With the rise of specialized devices for content, app stores, and premium services, many observers say the idea of the open Web is dissolving. A couple of months back, Virginia Heffernan speculated that the Web was becoming a series of walled communities, with premium, paid services separated from the riff-raff of the open Web.
Do leading Internet thinkers agree this is the course things are taking? Have we entered the “Post-Web” era? Wired magazine just published an insightful debate between on whether the open Web, at least as we’ve known it, is “dead.” Wired editor Chris Anderson engaged with two of the leading Web 2.0 proponents of our day, Tim O’Reilly and John Battelle, on the discussion.
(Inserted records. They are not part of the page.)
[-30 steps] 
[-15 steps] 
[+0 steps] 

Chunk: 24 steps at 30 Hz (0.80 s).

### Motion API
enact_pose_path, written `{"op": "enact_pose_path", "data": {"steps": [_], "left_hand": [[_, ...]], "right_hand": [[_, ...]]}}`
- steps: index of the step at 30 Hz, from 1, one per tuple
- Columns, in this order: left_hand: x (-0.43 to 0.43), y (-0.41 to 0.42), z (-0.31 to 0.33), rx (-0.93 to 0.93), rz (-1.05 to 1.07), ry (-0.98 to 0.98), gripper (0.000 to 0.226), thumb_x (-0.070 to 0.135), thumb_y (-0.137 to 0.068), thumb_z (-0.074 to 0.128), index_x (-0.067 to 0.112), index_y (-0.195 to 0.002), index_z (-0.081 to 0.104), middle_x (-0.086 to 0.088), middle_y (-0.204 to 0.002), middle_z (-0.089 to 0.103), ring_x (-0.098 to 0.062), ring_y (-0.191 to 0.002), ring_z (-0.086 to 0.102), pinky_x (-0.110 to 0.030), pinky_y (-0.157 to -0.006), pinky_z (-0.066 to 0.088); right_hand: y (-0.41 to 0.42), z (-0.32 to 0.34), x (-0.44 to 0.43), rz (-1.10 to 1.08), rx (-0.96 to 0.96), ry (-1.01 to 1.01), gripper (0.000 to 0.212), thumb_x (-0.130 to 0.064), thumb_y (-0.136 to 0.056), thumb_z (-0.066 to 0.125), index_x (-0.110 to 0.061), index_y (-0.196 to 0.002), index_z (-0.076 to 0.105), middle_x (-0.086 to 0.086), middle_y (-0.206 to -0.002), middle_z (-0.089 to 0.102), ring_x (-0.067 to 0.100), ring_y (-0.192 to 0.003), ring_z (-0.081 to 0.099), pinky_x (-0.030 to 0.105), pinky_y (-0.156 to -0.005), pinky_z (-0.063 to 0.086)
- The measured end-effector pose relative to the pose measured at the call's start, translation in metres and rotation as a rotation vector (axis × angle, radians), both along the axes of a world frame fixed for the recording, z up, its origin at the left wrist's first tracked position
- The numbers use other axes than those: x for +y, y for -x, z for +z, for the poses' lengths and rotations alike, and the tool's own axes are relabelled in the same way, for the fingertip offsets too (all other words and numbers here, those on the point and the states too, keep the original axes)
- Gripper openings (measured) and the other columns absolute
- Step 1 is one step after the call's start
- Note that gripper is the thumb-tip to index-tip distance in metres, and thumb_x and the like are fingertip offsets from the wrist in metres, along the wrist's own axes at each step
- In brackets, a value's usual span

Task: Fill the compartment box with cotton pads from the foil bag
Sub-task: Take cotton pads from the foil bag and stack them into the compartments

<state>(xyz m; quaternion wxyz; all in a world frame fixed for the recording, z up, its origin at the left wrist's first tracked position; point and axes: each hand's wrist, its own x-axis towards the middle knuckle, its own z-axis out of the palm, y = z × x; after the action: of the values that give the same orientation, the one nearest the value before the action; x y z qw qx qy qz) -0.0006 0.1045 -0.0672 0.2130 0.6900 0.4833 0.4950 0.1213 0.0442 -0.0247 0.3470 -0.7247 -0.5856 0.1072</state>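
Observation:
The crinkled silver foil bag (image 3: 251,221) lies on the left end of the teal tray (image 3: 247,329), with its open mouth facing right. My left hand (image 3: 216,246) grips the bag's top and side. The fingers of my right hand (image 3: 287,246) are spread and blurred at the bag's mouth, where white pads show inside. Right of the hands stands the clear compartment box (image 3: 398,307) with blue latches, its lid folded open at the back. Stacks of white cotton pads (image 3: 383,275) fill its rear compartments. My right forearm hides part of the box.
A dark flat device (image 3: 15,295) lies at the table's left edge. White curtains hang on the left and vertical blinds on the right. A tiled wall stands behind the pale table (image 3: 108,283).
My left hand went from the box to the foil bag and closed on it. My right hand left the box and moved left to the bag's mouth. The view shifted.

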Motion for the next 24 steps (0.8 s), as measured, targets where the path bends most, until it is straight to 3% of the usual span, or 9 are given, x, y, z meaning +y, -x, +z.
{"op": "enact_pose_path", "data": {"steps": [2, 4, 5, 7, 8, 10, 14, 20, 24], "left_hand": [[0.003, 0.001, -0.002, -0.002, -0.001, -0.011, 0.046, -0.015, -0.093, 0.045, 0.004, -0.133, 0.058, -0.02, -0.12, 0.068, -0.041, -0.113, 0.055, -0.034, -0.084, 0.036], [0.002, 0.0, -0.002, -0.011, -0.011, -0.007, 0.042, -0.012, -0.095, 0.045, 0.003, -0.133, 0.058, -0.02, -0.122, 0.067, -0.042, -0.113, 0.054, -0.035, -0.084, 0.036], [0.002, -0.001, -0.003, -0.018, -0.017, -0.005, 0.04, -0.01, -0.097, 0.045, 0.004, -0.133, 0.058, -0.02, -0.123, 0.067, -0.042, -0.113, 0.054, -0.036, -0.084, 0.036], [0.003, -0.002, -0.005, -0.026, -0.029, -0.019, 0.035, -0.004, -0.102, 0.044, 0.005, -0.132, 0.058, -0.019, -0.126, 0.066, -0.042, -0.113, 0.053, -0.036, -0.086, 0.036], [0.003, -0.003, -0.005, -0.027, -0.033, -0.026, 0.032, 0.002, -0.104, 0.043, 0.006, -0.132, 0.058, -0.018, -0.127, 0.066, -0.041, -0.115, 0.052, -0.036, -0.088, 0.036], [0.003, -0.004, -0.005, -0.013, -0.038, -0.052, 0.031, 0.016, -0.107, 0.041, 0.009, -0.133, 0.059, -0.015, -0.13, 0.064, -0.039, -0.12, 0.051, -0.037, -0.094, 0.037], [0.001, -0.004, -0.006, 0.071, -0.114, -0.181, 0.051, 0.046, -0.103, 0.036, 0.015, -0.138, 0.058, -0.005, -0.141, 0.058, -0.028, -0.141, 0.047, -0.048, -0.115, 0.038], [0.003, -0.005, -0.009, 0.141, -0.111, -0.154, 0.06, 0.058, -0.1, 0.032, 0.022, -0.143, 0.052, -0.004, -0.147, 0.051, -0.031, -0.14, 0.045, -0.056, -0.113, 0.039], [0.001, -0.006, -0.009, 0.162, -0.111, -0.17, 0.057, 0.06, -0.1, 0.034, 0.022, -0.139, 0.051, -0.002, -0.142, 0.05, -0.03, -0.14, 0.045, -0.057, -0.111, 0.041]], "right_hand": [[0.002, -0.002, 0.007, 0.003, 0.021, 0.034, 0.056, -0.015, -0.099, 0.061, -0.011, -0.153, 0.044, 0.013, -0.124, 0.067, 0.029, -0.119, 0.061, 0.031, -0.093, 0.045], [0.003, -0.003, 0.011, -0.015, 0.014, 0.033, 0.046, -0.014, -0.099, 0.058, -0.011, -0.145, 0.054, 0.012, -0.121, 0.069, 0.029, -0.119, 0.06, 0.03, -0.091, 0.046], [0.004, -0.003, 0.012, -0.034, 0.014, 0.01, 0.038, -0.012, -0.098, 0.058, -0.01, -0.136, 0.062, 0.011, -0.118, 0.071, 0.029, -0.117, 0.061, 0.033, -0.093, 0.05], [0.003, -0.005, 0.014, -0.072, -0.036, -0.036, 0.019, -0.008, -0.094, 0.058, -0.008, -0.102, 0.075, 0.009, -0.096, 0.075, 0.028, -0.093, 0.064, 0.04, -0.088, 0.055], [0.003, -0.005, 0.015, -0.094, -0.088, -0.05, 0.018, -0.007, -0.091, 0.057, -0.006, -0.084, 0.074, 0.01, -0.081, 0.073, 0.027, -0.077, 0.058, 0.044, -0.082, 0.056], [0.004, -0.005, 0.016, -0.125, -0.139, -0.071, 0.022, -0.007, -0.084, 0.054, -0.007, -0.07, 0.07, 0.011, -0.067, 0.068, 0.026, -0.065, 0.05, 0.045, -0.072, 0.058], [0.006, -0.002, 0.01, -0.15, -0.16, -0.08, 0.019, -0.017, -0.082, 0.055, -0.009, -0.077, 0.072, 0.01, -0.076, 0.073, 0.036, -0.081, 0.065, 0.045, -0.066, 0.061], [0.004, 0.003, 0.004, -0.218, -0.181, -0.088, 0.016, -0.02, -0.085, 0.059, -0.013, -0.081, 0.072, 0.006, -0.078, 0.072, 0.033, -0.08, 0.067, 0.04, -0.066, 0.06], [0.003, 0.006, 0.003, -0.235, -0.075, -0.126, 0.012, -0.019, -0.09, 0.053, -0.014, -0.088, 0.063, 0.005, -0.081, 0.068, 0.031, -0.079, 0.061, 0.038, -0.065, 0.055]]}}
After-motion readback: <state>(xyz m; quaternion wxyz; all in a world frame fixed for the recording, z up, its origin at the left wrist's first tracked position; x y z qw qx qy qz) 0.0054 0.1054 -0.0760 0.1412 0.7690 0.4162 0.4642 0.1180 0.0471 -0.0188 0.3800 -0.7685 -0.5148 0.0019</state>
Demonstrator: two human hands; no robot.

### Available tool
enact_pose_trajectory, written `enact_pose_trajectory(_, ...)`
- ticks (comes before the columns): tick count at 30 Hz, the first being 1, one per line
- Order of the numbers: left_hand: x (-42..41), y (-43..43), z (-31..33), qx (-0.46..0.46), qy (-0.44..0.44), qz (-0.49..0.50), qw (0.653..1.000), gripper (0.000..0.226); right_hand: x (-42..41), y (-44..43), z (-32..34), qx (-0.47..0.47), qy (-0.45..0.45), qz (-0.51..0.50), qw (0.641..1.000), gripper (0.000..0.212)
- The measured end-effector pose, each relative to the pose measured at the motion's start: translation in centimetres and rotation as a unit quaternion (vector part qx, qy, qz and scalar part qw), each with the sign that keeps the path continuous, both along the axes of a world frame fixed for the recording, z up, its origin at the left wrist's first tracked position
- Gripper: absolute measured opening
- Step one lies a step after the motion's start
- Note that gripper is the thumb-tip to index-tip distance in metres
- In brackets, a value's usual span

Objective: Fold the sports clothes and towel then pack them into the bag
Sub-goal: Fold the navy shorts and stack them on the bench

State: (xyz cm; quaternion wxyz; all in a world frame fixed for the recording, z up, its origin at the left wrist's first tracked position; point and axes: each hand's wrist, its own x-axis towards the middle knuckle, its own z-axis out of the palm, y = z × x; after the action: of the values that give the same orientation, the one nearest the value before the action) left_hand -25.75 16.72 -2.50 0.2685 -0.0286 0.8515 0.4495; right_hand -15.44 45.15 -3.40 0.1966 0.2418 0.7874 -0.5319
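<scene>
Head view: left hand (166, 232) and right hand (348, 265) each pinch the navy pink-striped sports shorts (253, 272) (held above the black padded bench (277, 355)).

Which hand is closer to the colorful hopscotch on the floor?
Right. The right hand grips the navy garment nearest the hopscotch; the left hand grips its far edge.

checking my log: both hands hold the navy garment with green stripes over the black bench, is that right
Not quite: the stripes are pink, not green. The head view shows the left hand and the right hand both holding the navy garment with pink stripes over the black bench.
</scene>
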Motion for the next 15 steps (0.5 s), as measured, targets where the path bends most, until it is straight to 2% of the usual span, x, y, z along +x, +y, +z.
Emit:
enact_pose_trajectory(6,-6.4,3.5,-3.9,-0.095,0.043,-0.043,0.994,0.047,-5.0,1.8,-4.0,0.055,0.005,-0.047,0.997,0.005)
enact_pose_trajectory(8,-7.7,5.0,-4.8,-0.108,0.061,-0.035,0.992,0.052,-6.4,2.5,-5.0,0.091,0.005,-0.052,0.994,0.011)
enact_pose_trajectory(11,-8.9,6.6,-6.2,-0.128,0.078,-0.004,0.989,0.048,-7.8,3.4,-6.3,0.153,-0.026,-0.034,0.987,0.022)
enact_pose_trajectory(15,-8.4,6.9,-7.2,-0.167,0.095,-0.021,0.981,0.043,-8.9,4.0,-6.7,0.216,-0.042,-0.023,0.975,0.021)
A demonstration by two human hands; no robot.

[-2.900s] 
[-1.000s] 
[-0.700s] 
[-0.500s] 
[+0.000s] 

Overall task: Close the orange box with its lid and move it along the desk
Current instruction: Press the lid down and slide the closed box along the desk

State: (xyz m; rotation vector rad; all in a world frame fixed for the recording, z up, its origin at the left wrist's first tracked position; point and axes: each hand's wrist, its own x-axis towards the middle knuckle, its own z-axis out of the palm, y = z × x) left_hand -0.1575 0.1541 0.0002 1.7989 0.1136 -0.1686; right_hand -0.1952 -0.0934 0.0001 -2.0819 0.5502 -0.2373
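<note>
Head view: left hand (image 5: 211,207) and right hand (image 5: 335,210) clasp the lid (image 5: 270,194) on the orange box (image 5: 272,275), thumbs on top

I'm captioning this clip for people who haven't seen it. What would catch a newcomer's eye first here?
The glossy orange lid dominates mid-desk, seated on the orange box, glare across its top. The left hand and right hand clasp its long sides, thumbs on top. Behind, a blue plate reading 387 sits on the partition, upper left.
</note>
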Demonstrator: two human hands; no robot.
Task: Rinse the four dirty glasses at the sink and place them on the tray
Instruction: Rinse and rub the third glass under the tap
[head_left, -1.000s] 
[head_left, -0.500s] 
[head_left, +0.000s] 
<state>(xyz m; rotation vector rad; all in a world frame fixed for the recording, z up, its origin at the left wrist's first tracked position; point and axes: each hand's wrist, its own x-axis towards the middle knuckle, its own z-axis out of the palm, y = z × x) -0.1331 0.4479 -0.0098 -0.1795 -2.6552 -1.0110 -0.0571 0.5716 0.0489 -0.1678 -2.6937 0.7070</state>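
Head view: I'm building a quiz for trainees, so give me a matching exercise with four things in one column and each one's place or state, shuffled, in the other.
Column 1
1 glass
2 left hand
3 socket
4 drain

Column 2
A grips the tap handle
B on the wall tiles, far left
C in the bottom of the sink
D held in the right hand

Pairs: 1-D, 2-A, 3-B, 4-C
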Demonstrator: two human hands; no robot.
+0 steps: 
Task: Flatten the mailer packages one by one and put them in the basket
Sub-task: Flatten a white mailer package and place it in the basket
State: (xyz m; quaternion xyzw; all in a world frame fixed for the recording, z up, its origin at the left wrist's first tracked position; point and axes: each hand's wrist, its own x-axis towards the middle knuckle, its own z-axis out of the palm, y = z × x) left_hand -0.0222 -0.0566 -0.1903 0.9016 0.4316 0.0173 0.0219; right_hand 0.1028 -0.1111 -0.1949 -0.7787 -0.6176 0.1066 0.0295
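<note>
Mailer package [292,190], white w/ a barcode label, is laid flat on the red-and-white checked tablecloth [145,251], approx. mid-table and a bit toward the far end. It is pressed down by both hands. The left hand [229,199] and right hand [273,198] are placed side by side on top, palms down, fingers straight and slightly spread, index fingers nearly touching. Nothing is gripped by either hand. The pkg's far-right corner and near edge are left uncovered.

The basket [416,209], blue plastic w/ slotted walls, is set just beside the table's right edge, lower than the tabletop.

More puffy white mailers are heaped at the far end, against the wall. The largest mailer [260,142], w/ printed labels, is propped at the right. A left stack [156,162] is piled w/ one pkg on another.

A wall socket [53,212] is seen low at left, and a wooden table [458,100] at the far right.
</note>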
It’s a long discussion, but worth the read, and here are a few snippets:
Chris Anderson: “The Web has had nearly twenty years to provide a viable business model for content, and so far it has failed to do so… the advantages of high-production content are lost in the browser-centric marketplace, where all content looks more or less alike, context is lost, session times are measured in seconds, and brands are blurred in a river of atomized text and pictures.”
Tim O’Reilly: “The competitive action has always been on the Internet as transport, with data-driven services as the back end…. It’s not APIs on the phone, it’s not Objective C or the iPhone OS, it’s still the data back end that gives even Apple its leverage.”
Anderson: “There’s another term for ‘points-of-control’: monopolies. From Facebook to iTunes, we are seeing more and more Internet applications that are ruled by Terms of Service and invisible to Google’s crawlers… Today’s post-Web applications and services are built around artificial scarcity and raising the barriers of entry to competition.”
O’Reilly: “Open and closed are in a great dance, always have been. Openness is where innovation happens; closedness is where value is captured. And then it all begins over again.”
John Battelle: “The ‘open, searchable, common platform’ is not dead, and no one should be planning a party on its presumed grave. It’s simply the most elegant approach to creating the most good in the world, and heralding its end strikes me as not only premature, but also shortsighted.”
O’Reilly: “It’s far too early to call the open Web dead… I predict that those same big media companies are going to get their clocks cleaned by small innovators, just as they did on the Web. The big winners are going to be the platform companies, just as they were last time around, and the time before that, and the time before that.”
The bottom line, which Battelle and O’Reilly seemed to be in agreement, is that the open Web always will find ways to get around attempts to close off components, and in the process, create new business models and innovations.